Margaret Thatcher and Hong Kong

Margaret Thatcher 1982

Margaret Thatcher's funeral was scarcely three days ago, on 17 April, 2013. She was before my time, I grew up in a world of Tony Blair and John Howard and I never really gave her that much attention, despite who or what she was or may have been. My mother took the occasion (right before my Networking exam on Thursday) to give me a little history lesson though, about Margaret Thatcher and the people of Hong Kong. For them, she was someone of importance. Now in what way I'm not entirely sure - was it she herself who was considered important or what she had done?

In any case, the quotes below can give you some idea of her involvement with Hong Kong in the 80s around 1982, again in 1984 and 1997. My parents were living in Hong Kong then, my dad working at the University of Hong Kong, I believe, and my mum as a supervisor in a company. I'm not sure what either of their roles are, but you can be sure if they stayed their lives would be very different today, and likely mine.

During [Margaret Thatcher's] time in power the key issue between London and Beijing was the future of the then-British colony in southern China, where Britain's lease on the New Territories area of Hong Kong was to expire in 1997.
Although Hong Kong Island and Kowloon had been ceded to the United Kingdom in perpetuity, the control on the New Territories was a 99-year lease. The finite nature of the 99-year lease did not hinder Hong Kong's development as the New Territories were combined as a part of Hong Kong.
...there was no physical border between these ceded portions and the New Territories, and no way in which Britain could defend or sustain the ceded portions if China wanted to take them back together with the New Territories.

Thatcher believed that Hong Kong rightfully belonged to Britain, but China had other ideas. I won't go into detail about this - there are plenty of other detail-ridden sources out there that would be more accurate than my jumbled accounts of different articles I've read, but you can be sure that as China insisted on reclaiming the sovereignty of Hong Kong, many people in Hong Kong were worried about how Communist rule of the Mainland Chinese would affect their lives and began to flee the country.

Many of them ended up in places like here, like Australia. Why? This was one of the criticisms (or so it seemed like one) that my mother had, that although Thatcher had put up a fight to keep Hong Kong under British sovereignty and ultimately lost the battle, she did not offer Britain as a place to go to. She did not give them a way out. Emily Lau, a former reporter and current legislator is quoted saying:

...the former British prime minister “didn’t look after the well-being of Hong Kong people.”

But she clearly had no intentions of ever offering that anyway.

If Britain had to accept even a fraction of the population of Hong Kong, it would be political suicide.

When she came down the stairs from the Great Hall of the People to Tiananmen Square and tripped before the cameras, it was taken as her 'kowtowing' to the people of Hong Kong in apology. Or whatever other reason they envisioned.

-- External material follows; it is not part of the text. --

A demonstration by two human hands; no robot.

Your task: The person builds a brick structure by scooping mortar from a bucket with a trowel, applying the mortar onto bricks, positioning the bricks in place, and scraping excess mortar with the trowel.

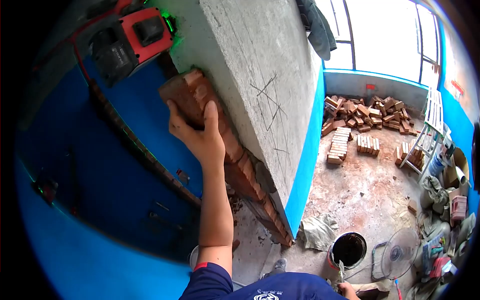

It's scary to think how I would not be here if not for this. Recently visiting my remaining relations in Hong Kong, my mother alluded back to their lives we had glimpsed, saying how we would definitely have a servant or two working for us (specifically Filipino maids), how she and my father would have been in much better and higher positions if they had remained in the companies they had worked for instead of immigrating. Pay is also much better in Hong Kong and when they arrived here, they had to work again from the ground up. Such are tales of immigrants.

Instead, they worked another year in Hong Kong because my father had not accumulated enough work experience, then they applied to immigrate to Australia (as a skilled worker), arriving here in April, 1986.

Some families who immigrated here during that time have moved back since, seeking fortune as the pay in Hong Kong is much better than Australia. But once their working lives are over, aim to move back to Australia. Would I live in Hong Kong now? I don't know. I love the city and the culture of it, I love the transport system, I like the lifestyle. But what comes after 2046 is anyone's guess.